Resume Formatting Matters
Last week, I shared that that I have been privileged to serve on a task force for the State of Massachusetts Department of Elder Affairs which focuses on barriers to employment for those over 50 years old.
I talked about the roundtable brainstorming sessions I have led regarding employment for mature workers with top human resources executives across several industries in Greater Boston. We also collect live feedback from heads of state agencies focused on employment and hundreds of 50+ workers who have been actively engaged in a search.
One of the critical issues we identified for all workers, not just mature ones, was that many job seekers don’t know how important formatting decisions on a resume can be. They don’t understand that there are hundreds of applicant tracking systems available to employers, and that no common protocol exists to govern how these applications handle resumes.
The wisest course of action, therefore, is to build a resume that will work with the least sophisticated systems. That means using a common font (I use Arial) and avoiding any kind of fancy stylistic choices. Headers, footers, columns, section breaks, shading, images, and tables can all interfere with a resume being imported or read properly. You can have the best content in the world, and it won’t matter if it can’t be read by a computer.
It is also important to know that some of these systems strip out formatting, which can make a beautifully formatted document very unbeautiful. Several years ago, I stopped doing page numbers or adding the applicants’ names on the top of page 2 or 3. I made that call after I saw too many resumes coming back with that info in the middle of the page after a computer resized the document.
The purpose of having contact info on the top of the page in the old days was to safeguard against pages getting separated in the stack. Nowadays, resumes aren’t handled physically as much, making that concern somewhat moot.
It is also important to use the correct language in the section headings. Always use terms like Professional Experience, Work Experience, or Work History; avoid using cute or creative headings because a computer may not be able to find the most important part of the document to scan for keywords! So, Education would be titled…wait for it...Education!
If you heard that objective statements are passe, you heard right. They were replaced by summary statements many years ago. A summary statement should focus on the impact you will bring and how you are qualified to do so. While an objective was focused on what you want, the summary is tailored toward what the employer needs.
Always list the employer’s name on a line above the job title. This is the default for a number of these systems. Don’t have these two fields reversed or on the same line. Dates of employment can be shown in parentheses next to each job title.
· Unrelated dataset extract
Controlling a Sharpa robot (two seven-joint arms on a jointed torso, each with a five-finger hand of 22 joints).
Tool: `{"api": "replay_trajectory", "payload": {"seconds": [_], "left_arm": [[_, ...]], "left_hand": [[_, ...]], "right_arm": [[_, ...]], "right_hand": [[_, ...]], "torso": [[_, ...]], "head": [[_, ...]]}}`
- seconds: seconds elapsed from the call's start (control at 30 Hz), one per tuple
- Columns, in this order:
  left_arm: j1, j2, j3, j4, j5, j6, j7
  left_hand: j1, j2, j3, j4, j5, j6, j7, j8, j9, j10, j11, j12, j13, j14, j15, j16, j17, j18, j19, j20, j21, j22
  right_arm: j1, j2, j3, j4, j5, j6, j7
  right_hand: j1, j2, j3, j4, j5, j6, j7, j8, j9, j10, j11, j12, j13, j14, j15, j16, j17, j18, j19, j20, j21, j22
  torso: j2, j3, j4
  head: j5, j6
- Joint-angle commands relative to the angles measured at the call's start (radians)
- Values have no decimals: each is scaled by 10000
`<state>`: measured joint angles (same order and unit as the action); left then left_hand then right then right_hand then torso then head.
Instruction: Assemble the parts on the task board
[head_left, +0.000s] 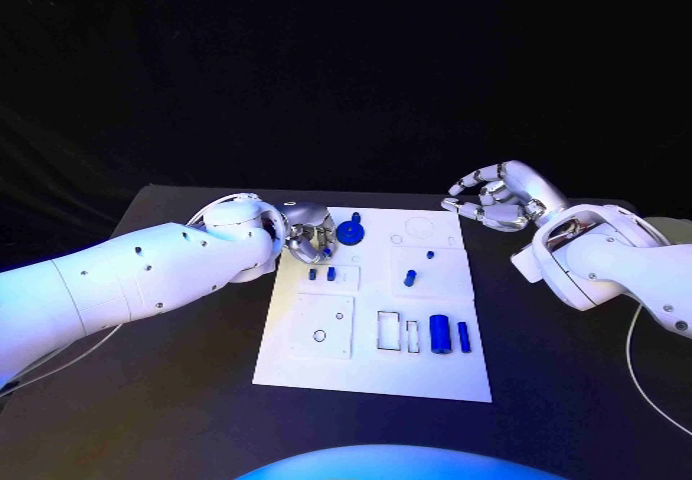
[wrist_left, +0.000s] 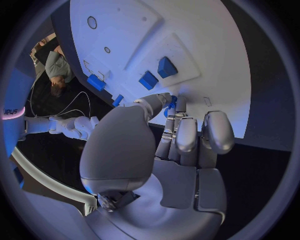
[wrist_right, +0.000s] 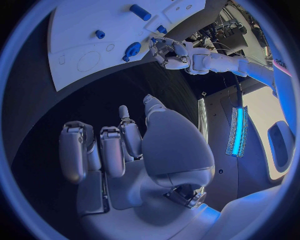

If possible, use Microsoft Word to build it. Every single company in our survey base used Word. Almost all of them used pdf, provided the actual content was saved using recent Adobe tools and not scanned in as a photo. Surprisingly, Google Docs and Pages are not well accepted.
Contrary to popular opinion, there is no RULE for resume length or lookback. But our surveys did show some strong patterns of preference. The majority of employers we asked expressed a preference for a one pager for entry level and two pages for experienced candidates. Most were open to three pages if the older experience was relevant to the job they are recruiting for.
And last, but not least, there was a preference on how much work history was appropriate to share. The survey group was mostly split between those who preferred 10 years and those who favored 15. Some outliers wanted everything (I don’t think those were the two-page limit folks though!). I work with a lot of older workers, so I usually go with 15 years.
Some job seekers started their careers with very prestigious employers 30 or 40 years ago. This could be a big four accounting firm, world famous ad agency, Michelin Star restaurant, etc. In those cases. I recommend creating a previous experience line or heading that would include the employer’s name, job title, and nothing else. This technique allows us to avoid using dates from the 60s and 70s, but it also doesn’t show a gap if the resume otherwise goes back 10 or 15 years.
The number of years of lookback is an important factor for older workers particularly because if an employer is asking for 5 to 8 years’ experience a resume showing 35 to 38 years does not match. Your job as a candidate is to show how you match, not broadcast how you are wildly more “experienced” that the job posting asks for.